The enormous territory of this palace-park ensemble offers a diversity of fascinating attractions for both children and adults. The western part of Jardin du Luxembourg has a huge playground called “Poussin Vert”. It is divided into two zones: for kids under 7 years old and from 7 to 12 years old. The playground is equipped with sand-boxes, slides, rope tracks, a children’s climbing wall, and various swings.

Children in the park can try to take a ride on a pony or an ancient 100-year old merry-go-round, or watch a performance about the Guignol’s life in a small puppet show. Sailing toy-ships and vessels with a remote control in a large pond in front of the palace is one of the most popular children’s entertainments. Joe Dassin mentioned this attraction in his song called “Le Jardin Du Luxembourg”.

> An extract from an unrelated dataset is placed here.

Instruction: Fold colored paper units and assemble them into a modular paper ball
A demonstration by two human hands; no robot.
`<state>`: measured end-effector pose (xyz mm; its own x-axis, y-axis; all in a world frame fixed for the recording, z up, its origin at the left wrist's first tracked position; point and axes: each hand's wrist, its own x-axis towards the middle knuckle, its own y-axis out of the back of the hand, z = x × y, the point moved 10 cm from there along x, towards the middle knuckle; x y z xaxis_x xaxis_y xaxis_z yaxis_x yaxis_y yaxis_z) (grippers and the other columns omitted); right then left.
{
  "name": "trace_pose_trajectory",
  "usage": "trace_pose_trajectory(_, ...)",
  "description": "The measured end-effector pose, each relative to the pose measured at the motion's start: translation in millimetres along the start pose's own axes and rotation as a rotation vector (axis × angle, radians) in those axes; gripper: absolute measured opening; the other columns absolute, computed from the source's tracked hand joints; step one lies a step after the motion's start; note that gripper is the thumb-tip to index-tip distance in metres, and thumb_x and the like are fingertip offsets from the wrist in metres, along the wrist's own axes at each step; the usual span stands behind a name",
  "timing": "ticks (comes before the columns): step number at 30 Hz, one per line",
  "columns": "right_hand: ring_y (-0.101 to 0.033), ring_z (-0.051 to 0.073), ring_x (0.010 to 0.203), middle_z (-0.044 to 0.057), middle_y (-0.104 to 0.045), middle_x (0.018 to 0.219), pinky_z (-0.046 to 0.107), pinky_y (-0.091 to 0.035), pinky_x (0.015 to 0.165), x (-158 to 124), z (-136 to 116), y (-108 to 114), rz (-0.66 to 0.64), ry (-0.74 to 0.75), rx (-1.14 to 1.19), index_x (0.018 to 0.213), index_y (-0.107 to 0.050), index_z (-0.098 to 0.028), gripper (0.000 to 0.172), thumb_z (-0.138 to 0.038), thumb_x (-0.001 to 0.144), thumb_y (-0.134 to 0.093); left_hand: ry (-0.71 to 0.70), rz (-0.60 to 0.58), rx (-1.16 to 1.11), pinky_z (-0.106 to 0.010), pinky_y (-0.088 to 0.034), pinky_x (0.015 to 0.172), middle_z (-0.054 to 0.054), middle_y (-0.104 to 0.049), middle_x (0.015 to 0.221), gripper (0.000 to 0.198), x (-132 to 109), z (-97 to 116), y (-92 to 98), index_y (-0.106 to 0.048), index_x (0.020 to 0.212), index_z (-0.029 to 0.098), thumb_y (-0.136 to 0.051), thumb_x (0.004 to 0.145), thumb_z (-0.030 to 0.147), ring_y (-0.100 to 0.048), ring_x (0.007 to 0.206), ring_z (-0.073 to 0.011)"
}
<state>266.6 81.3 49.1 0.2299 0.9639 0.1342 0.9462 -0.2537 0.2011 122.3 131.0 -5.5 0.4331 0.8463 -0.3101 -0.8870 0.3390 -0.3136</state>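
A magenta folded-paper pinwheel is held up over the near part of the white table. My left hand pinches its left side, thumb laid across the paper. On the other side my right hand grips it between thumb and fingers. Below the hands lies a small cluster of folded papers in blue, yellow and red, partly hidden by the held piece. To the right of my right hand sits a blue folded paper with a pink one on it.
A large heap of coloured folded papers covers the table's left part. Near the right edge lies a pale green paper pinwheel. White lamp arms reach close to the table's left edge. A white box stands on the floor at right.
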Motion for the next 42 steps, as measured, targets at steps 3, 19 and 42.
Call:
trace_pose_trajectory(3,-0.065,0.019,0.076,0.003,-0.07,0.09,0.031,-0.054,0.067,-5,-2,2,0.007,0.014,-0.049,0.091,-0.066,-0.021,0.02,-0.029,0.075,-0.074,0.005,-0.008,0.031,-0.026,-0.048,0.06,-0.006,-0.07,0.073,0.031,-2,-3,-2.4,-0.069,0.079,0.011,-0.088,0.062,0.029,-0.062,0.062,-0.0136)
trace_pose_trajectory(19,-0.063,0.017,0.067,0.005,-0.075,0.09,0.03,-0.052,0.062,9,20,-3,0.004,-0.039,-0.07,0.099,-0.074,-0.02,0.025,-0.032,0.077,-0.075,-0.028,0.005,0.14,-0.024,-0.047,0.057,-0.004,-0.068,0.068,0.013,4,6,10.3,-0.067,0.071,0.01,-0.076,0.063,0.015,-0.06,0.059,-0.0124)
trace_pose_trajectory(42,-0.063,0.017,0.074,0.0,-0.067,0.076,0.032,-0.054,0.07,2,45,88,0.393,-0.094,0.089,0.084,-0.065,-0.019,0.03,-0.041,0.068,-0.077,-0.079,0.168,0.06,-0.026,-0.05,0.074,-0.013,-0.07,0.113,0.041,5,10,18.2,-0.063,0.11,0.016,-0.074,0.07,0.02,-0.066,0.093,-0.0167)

The park offers not less fascinating pastime opportunities for the adults here as well. It has equipped tennis courts and basketball fields. There is an open musical pavilion where you can listen to a performance for free. Fans of board games are offered a roofed terrace for playing chess. The Parisians and guests of the capital choose the Luxembourg Gardens for family picnics, romantic walks, and just reading books. Once the weather is sunny and warm, the vast lawns are covered with visitors.

The garden hosts sports activities: tennis, basketball, martial arts, as well as the final stages of the French tennis championship, which take place on the first Sunday of September. The Senate tennis court hosted the events of the 1900 Summer Olympics.

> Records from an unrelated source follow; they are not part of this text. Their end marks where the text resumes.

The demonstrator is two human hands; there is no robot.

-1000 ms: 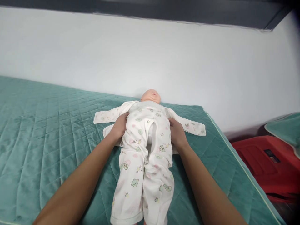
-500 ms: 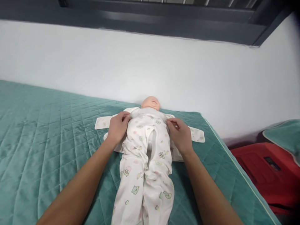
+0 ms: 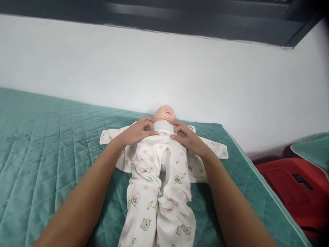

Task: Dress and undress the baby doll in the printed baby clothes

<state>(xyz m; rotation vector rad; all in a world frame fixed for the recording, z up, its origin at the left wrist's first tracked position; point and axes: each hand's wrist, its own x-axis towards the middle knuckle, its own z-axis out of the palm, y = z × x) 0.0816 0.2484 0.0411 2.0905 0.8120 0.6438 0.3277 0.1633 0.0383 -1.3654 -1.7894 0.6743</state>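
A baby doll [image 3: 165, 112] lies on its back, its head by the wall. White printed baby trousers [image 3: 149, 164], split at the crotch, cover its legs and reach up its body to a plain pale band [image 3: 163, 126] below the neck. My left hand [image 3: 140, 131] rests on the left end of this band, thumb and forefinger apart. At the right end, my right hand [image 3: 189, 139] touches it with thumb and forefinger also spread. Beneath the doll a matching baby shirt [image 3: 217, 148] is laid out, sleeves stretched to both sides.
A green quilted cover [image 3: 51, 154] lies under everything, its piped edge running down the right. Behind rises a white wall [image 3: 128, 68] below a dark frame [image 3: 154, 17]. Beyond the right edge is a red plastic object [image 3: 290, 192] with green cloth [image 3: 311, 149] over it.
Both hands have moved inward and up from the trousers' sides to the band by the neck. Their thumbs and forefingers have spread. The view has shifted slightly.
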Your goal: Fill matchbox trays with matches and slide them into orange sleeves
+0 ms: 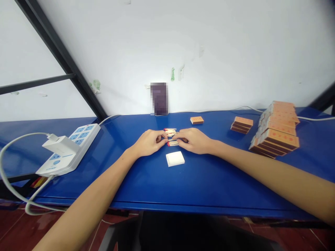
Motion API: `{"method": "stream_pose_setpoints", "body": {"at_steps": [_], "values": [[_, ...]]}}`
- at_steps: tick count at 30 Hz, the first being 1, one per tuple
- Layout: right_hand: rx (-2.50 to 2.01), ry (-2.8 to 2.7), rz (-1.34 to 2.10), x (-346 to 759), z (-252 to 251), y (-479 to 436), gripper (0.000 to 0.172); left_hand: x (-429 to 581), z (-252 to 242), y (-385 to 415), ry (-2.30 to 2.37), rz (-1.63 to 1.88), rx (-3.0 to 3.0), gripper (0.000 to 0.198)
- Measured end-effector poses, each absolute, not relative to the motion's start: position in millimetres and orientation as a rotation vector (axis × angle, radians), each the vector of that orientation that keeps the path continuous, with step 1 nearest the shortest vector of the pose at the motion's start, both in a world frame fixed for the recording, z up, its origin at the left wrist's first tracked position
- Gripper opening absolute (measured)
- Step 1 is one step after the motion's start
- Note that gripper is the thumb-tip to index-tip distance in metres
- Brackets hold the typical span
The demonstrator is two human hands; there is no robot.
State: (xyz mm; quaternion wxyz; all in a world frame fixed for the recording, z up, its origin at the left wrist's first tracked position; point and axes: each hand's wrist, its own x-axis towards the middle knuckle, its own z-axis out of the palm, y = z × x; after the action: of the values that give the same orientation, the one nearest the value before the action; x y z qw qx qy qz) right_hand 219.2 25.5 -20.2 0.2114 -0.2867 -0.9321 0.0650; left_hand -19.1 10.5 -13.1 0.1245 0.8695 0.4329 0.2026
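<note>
Loose matches point(171, 132) with red heads lie in a small heap on the blue table. A few more matches point(172, 143) lie in a row nearer to me, between my fingertips. My left hand point(149, 143) has its thumb and forefinger curled in at the red heads. From the other side, my right hand point(194, 140) closes its bent fingers on the plain ends of the sticks. Exactly how many matches each hand grips is hidden. Just in front of both hands sits a white matchbox tray point(175, 159), which neither hand touches.
An orange matchbox point(196, 120) lies behind my right hand. Farther right are a short stack of matchboxes point(243, 122) and a large one point(280, 137). A power strip point(86, 134) with a charger point(61, 145) stands at left. A blurred dark object point(159, 99) leans against the wall.
</note>
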Motion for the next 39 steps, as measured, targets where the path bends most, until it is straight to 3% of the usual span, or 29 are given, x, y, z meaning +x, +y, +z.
{"method": "stream_pose_setpoints", "body": {"at_steps": [7,16,29,32,39], "values": [[-0.819,-2.560,0.168,220,-23,26,0.033,-18,-6,11,1.528,0.847,2.452,0.041],[-0.850,-2.653,0.154,222,-22,28,0.042,-17,-10,12,1.672,0.688,2.507,0.041],[-0.859,-2.673,0.148,222,-23,28,0.044,-17,-8,11,1.629,0.759,2.396,0.060],[-0.868,-2.681,0.137,221,-22,28,0.045,-22,-7,12,1.587,0.838,2.417,0.057],[-0.862,-2.677,0.153,221,-23,29,0.043,-29,-7,17,1.546,0.788,2.500,0.026]]}}
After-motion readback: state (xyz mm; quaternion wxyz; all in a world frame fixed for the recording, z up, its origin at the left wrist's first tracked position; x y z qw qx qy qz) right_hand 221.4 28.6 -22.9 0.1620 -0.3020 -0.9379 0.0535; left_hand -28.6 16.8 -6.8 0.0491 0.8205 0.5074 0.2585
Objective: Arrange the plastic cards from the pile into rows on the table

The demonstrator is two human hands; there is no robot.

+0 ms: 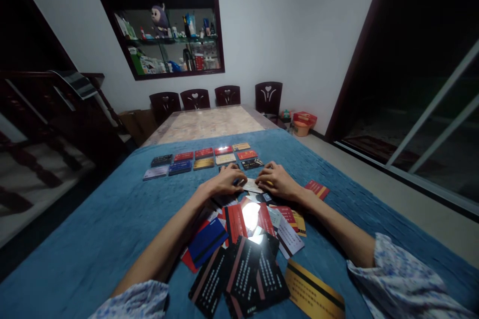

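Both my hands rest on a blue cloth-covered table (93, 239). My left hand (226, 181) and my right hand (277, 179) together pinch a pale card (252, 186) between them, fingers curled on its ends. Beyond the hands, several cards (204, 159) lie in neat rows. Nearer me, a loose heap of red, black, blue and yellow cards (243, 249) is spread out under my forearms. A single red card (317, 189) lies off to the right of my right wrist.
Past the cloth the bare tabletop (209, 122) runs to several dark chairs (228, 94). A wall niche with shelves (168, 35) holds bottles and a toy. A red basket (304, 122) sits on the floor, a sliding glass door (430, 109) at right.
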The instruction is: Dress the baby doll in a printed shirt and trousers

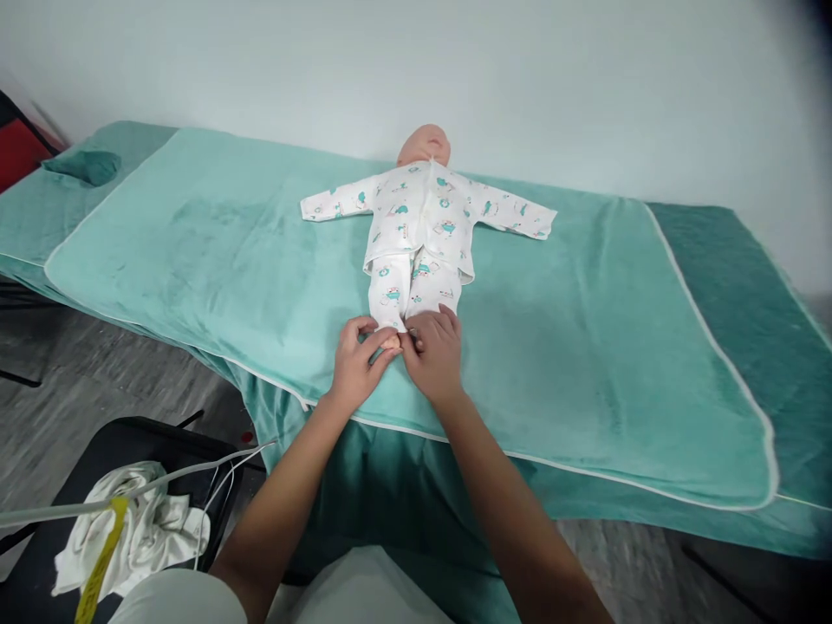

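Observation:
A baby doll (425,144) lies on its back on a light green towel (214,251), dressed in a white printed shirt (422,212) and matching trousers (409,295). My left hand (356,362) is closed around the doll's foot at the left trouser cuff. My right hand (437,351) is closed on the other trouser cuff beside it. Both hands touch each other at the doll's feet.
The towel covers a bed with a darker teal sheet (734,277), against a pale wall. A small teal pillow (84,165) lies at the far left. A black bin (162,451) with crumpled white cloth (136,537) and white cables stands on the grey floor at lower left.

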Tool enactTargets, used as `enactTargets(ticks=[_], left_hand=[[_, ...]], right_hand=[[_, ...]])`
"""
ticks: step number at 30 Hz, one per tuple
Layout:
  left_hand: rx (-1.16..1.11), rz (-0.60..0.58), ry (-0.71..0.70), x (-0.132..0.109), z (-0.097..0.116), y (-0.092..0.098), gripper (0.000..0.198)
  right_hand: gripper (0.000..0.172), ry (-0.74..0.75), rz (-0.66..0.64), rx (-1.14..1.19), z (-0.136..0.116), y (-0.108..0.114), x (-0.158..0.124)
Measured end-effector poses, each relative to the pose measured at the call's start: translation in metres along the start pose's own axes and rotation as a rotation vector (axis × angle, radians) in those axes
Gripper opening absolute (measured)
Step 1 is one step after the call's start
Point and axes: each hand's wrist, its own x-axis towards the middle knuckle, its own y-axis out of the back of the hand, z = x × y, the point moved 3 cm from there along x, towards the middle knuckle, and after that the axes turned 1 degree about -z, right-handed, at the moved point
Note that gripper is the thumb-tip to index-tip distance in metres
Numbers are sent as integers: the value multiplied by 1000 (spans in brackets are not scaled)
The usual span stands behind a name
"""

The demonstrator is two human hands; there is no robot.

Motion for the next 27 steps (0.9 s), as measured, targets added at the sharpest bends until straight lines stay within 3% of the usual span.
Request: enactTargets(ticks=[5,10,14,17,21,27], left_hand=[[-46,55,-37,-1,0,1,27],[39,67,11,0,1,-4,50],[-21,39,51,5,3,-3,39],[-39,48,-31,10,7,1,32],[62,41,-138,12,11,-2,50],[208,21,-54,10,10,-15,74]], right_hand=[[12,0,5,106,0,5,1],[18,-21,8,186,1,9,2],[16,-9,3,186,-1,11,3],[10,40,14,175,-3,12,3],[4,87,2,116,-6,11,4],[11,65,23,-23,-8,7,1]])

In the northwest corner, near the orangery, chess players (twelve tables provided by the Senate) meet regularly, even in the middle of winter, while those of bridge(three tables) await fine weather to meet in the middle of the afternoon to the east of the four tennis courts.

The Jardin du Luxembourg is a stone’s throw away from some of Paris’ most beloved Left Bank neighbourhoods. The Saint Germain des Pres boulevard, with its literary cafes and chic boutiques is just a short trot, as is the historic Quartier Latin, with its tiny cobblestone streets, art galleries, and pocket-sized wine bars.